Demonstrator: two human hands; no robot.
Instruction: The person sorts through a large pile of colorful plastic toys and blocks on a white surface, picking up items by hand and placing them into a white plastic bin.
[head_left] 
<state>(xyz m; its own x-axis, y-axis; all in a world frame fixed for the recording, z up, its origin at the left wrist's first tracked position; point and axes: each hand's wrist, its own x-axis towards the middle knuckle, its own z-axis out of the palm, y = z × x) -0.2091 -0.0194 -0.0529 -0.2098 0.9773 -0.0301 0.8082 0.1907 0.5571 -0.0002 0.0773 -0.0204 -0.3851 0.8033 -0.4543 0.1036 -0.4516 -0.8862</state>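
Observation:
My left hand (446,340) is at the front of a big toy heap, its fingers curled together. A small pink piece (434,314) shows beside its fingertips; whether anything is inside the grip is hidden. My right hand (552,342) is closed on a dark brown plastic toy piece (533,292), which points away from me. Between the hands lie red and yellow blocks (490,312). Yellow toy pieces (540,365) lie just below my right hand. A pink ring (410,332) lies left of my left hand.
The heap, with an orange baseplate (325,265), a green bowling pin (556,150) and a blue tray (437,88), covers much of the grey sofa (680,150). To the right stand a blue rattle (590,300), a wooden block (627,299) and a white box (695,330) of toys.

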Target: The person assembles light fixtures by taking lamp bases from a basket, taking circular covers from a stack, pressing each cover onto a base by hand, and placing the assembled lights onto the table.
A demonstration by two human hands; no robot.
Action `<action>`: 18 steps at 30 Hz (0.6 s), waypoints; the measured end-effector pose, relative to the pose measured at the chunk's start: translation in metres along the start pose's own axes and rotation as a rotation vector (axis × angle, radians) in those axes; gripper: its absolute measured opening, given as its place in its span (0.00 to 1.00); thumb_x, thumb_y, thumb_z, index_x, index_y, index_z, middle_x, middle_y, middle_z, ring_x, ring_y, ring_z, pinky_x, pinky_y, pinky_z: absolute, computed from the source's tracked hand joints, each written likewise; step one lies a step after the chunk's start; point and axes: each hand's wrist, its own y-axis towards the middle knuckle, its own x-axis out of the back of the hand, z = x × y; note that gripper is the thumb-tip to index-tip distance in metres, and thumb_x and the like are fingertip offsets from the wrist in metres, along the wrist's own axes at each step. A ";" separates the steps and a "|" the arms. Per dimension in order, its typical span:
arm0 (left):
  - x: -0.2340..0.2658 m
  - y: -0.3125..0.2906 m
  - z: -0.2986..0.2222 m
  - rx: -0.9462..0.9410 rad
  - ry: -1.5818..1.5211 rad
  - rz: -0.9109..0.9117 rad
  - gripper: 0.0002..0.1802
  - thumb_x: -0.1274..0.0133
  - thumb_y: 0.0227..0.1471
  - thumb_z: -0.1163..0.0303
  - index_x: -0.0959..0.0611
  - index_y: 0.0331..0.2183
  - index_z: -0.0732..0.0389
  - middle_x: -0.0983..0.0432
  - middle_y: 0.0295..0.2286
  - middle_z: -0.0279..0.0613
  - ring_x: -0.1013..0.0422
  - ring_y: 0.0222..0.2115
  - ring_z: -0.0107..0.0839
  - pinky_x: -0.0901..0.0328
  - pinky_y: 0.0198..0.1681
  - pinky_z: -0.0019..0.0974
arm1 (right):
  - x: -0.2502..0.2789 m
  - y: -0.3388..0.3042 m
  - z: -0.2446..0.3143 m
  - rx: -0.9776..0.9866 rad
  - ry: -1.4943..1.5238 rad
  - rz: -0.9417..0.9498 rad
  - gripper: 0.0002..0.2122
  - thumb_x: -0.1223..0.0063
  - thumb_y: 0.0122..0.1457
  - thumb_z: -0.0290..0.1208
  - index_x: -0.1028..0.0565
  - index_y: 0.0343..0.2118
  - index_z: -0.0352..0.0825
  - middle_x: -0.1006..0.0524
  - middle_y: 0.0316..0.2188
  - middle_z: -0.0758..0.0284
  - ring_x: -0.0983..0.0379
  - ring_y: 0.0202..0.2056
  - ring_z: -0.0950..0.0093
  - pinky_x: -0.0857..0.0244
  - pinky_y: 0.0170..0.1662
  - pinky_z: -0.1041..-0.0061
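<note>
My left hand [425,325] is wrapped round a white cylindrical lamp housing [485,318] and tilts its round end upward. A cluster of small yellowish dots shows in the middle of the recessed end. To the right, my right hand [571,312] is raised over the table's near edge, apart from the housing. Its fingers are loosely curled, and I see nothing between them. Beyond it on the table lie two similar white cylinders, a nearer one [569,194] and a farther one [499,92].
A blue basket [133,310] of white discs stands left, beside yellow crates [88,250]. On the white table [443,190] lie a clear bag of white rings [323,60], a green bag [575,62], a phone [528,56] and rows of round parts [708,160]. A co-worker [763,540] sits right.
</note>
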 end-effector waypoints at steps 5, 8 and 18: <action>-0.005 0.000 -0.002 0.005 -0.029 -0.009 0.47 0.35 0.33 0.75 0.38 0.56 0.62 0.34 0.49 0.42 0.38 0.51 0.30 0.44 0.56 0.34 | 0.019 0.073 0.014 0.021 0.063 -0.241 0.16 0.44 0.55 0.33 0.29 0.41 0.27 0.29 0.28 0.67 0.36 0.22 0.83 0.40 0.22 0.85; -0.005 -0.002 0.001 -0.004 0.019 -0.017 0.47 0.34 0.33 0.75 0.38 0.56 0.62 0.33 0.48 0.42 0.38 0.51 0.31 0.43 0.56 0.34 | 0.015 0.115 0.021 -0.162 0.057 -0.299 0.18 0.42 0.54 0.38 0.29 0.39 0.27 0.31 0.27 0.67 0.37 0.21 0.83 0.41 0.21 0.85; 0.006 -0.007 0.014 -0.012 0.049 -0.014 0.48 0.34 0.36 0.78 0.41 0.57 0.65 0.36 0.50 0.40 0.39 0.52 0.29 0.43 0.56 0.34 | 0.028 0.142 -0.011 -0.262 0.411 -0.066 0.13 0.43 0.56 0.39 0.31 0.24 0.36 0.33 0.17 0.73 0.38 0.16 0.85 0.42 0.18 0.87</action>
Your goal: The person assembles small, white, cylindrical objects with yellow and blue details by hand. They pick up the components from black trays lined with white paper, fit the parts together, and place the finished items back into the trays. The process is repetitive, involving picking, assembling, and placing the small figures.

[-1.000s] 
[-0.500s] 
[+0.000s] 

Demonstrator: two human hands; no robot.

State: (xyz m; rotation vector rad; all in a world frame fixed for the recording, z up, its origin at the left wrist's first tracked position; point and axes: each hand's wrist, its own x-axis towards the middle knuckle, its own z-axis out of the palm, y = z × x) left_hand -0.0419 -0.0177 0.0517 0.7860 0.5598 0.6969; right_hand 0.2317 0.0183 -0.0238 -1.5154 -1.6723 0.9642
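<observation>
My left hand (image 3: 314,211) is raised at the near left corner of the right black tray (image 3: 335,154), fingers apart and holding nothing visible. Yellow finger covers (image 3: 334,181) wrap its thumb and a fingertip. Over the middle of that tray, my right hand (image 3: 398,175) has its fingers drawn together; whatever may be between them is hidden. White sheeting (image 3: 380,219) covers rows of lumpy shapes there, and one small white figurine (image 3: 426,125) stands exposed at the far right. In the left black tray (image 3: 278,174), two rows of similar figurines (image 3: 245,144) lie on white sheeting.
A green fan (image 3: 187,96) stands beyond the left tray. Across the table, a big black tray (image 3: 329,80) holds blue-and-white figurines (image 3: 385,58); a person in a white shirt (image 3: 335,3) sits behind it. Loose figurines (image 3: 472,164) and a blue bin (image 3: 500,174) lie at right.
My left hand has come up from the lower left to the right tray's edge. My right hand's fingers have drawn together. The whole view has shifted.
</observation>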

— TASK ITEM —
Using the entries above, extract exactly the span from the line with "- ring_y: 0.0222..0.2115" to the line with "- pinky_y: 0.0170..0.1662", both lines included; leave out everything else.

— SOLUTION TO THE PROBLEM —
  - ring_y: 0.0222..0.2115
  - ring_z: -0.0107..0.0839
  - pinky_x: -0.0901..0.0328
  - pinky_y: 0.0198..0.1681
  - pinky_z: -0.0019..0.0974
arm1 (right):
  - x: -0.2502..0.2789 m
  - y: -0.3388..0.3042 m
  - z: -0.2446..0.3143 m
  - rx: -0.9776..0.9866 rad
  - ry: -1.4943..1.5238 rad
  - rz: -0.9417..0.9498 rad
  - gripper: 0.0002..0.2122
  - thumb_x: -0.1223..0.0063
  - thumb_y: 0.0122..0.1457
  - thumb_z: -0.0290..0.1208
  - index_x: -0.1028..0.0565
  - index_y: 0.0343..0.2118
  - index_z: -0.0352..0.0825
  - middle_x: -0.1006..0.0524
  - middle_y: 0.0316..0.2188
  - middle_z: -0.0758..0.0284
  - ring_x: -0.0983..0.0379
  - ring_y: 0.0202..0.2056
  - ring_z: -0.0950..0.0093
  - pinky_x: -0.0857..0.0244
  - pinky_y: 0.0170..0.1662

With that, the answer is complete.